IF 2.9 3区 医学 Q1 CLINICAL NEUROLOGY Pub Date : 2025-11-01 DOI: 10.5664/jcsm.11812
Charoiboon Puvatanond, Navarat Kasemsuk, Wish Banhiran

Study objectives: To evaluate the efficacy and safety of intraoral negative air pressure (iNAP) devices in patients with obstructive sleep apnea.

Methods: A systematic search without language restrictions was conducted in the Ovid Medline, Embase, and Scopus databases to identify all original studies on the effects of iNAP devices in adult patients with obstructive sleep apnea who reported the apnea-hypopnea index. The final update was made on December 7, 2024. The risk of bias assessment tool for nonrandomized studies was applied for quality assessment. Review Manager was used to conduct statistical analysis.

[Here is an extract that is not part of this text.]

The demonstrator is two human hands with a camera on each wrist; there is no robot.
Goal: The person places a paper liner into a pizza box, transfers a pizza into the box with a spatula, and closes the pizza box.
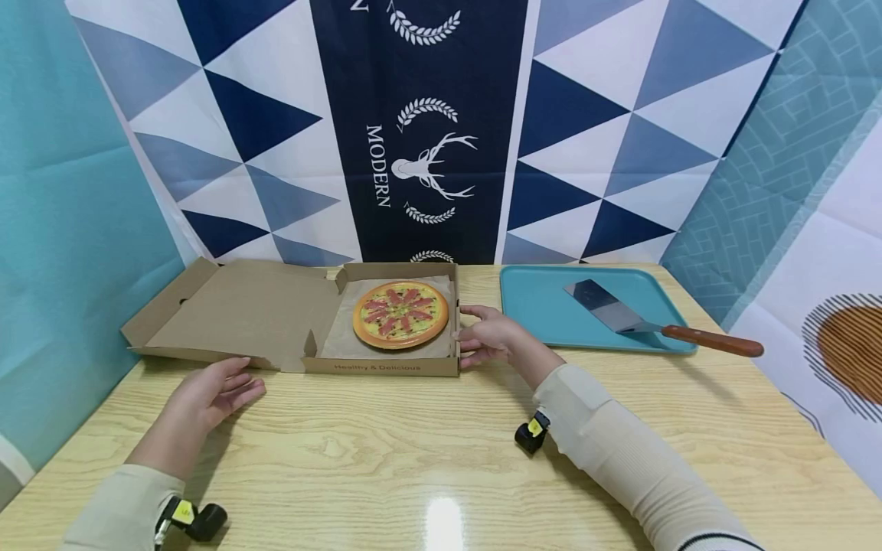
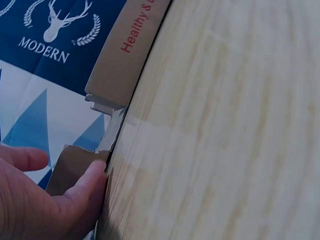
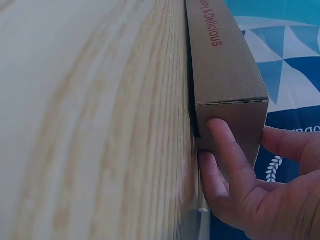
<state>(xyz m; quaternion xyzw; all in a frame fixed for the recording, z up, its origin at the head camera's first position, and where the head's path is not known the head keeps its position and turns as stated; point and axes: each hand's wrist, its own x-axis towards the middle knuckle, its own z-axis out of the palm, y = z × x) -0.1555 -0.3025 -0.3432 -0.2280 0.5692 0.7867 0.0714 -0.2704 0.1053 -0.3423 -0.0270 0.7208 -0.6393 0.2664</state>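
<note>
An opened cardboard pizza box (image 1: 382, 368) lies on the table, its lid (image 1: 255, 306) folded out to the left. On paper inside the tray half sits a round pizza (image 1: 401, 314) with an orange rim and reddish topping strips. My left hand (image 1: 213, 392) is at the lid's front edge, fingers loosely extended; in the left wrist view a fingertip (image 2: 97, 170) meets that edge. At the box's right wall, my right hand (image 1: 488, 337) has its thumb over the rim and fingers against the outside. The right wrist view shows those fingers (image 3: 232, 155) on the cardboard.
A blue tray (image 1: 544, 306) stands at the back right of the wooden table (image 1: 386, 451). Across it lies a metal spatula (image 1: 606, 306), its wooden handle (image 1: 713, 339) jutting past the tray's right edge. Patterned cloths hang behind and at both sides.
</note>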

Results: Of the 72 originally retrieved articles, 9 studies were included that involved a total of 445 individuals. Meta-analysis of the pooled data showed that, following iNAP treatment, the participants had a significant improvement in mean apnea-hypopnea index with a mean difference of 12.4 (95% confidence interval, 7.5-17.3), minimum oxygen saturation with mean difference of -3.6 (95% confidence interval, -5.3 to -1.8), Epworth sleepiness scale with mean difference of 2.64 (95% confidence interval, 0.23-5.05) and oxygen desaturation index with mean difference of 10.8 (95% confidence interval, 7.2-14.3). Participants also had a trend of improvement in the percentages of time spent with oxygen saturation ≥ 90% after treatment but did not reach statistical significance. The most common adverse events related to the device were oral tissue discomfort and irritation. No serious adverse events were reported.

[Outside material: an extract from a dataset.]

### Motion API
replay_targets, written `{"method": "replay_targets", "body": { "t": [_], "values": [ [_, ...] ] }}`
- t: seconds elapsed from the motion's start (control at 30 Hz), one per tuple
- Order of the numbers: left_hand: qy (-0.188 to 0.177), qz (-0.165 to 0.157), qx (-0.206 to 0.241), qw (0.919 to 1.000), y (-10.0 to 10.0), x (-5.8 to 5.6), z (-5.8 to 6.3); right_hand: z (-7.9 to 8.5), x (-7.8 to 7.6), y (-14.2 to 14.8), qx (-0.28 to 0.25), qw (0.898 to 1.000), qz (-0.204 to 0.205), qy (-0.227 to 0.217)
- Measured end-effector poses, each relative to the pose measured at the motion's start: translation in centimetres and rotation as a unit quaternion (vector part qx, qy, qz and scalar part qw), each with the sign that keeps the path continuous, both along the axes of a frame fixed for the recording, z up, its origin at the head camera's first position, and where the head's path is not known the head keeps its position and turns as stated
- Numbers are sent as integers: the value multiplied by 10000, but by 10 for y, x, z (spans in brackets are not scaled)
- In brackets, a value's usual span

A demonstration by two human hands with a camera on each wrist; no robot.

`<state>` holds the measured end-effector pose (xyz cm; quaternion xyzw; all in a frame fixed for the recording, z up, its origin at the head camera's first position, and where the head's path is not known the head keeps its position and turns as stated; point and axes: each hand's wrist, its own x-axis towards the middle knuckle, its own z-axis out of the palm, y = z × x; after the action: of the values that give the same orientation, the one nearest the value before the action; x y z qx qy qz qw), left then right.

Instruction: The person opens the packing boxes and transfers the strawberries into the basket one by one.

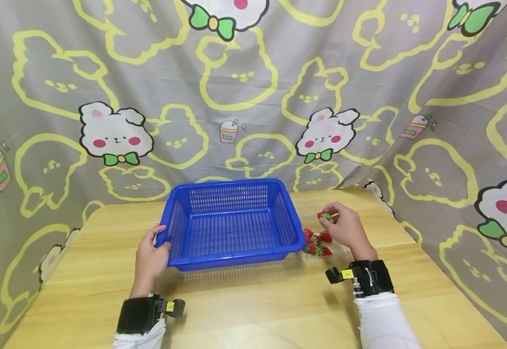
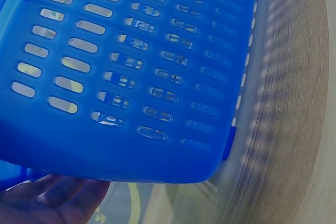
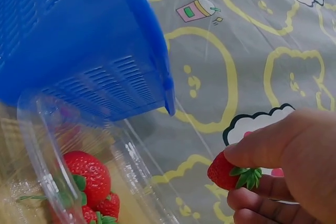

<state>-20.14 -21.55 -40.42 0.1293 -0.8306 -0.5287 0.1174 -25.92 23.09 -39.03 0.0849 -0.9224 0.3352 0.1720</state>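
While the right hand [image 1: 347, 228] pinches a strawberry [image 1: 324, 215] between thumb and fingertips, the blue basket [image 1: 231, 220] lies at about 9 o'clock from it, just across the basket's right wall. The wrist view shows the strawberry [image 3: 231, 174] held clear of the counter [image 1: 253, 300], green cap toward the palm, with the basket's corner up and to the left of it. Below the hand, at roughly 7 o'clock, more strawberries [image 1: 316, 242] sit in a clear tray [image 3: 63, 145] that touches or nearly touches the basket's right side. The basket's long axis runs 9 to 3 across the counter, so the right hand is at its short end and is the nearer one to the fruit. The left hand [image 1: 150, 257] grips the basket's near-left corner, thumb over the rim and fingers [image 2: 52, 203] underneath; that corner looks slightly lifted, though I cannot tell for certain.
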Motion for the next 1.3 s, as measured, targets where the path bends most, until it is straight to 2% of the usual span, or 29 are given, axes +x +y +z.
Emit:
{"method": "replay_targets", "body": {
  "t": [0.2, 0.37, 0.57, 0.8, 1.3],
  "values": [
    [94, 1, -139, 9999, -1, -1, 5, 6, -1, -2, -19, 9999, -3, 121],
    [25, 40, -250, 9997, -3, 2, 2, 8, 1, -5, 21, 10000, 61, 20],
    [4, 2, -157, 9999, -1, 4, -2, 12, 0, -9, 77, 9999, 112, -14],
    [-172, 131, -93, 9997, -4, 11, -7, 14, 1, -21, 12, 9983, 561, 146],
    [122, 1, -247, 9996, 1, 5, 1, 31, 5, -35, -2, 9961, 824, 317]
  ]
}}
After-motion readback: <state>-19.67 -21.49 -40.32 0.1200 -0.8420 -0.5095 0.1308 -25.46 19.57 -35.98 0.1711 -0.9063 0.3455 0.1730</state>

Conclusions: Treatment with iNAP devices significantly improved apnea-hypopnea index and oxygen desaturation index. iNAP may be a suitable treatment option for selected patients with obstructive sleep apnea.

Citation: Puvatanond C, Kasemsuk N, Banhiran W. The efficacy and safety of an intraoral negative air pressure device in patients with obstructive sleep apnea: a systematic review and meta-analysis. J Clin Sleep Med. 2025;21(11):1969-1977.

研究目的:评价口腔负压装置(INAP)治疗阻塞性睡眠呼吸暂停(OSA)患者的有效性和安全性。方法:在Ovid Medline、Embase和Scopus数据库中进行无语言限制的系统检索,以确定所有关于INAP设备对报告呼吸暂停低通气指数(AHI)的成人OSA患者影响的原始研究。最后一次更新是在2024年12月7日。采用非随机研究的偏倚风险评估工具(RoBANS)进行质量评估。采用RevMan软件进行统计分析。结果:在72篇原始检索文章中,纳入了9项研究,共涉及445名个体。综合数据的荟萃分析显示,接受INAP治疗后,参与者的平均AHI显著改善,平均差异(MD)为12.4 (95%CI, 7.5至17.3),最低血氧饱和度(MD)为-3.6 (95%CI, -5.3至-1.8),Epworth嗜睡量表(MD)为2.64 (95%CI, 0.23至5.05),血氧去饱和指数(ODI)为10.8 (95%CI, 7.2至14.3)。治疗后患者血氧饱和度≥90%的时间百分比也有改善的趋势,但没有达到统计学意义。与该装置相关的最常见不良事件是口腔组织不适和刺激。无严重不良事件报告。结论:使用INAP治疗可显著改善AHI和ODI。对于某些OSA患者,INAP可能是一种合适的治疗选择。系统审查注册:Registry: PROSPERO;标识符:CRD42024510535。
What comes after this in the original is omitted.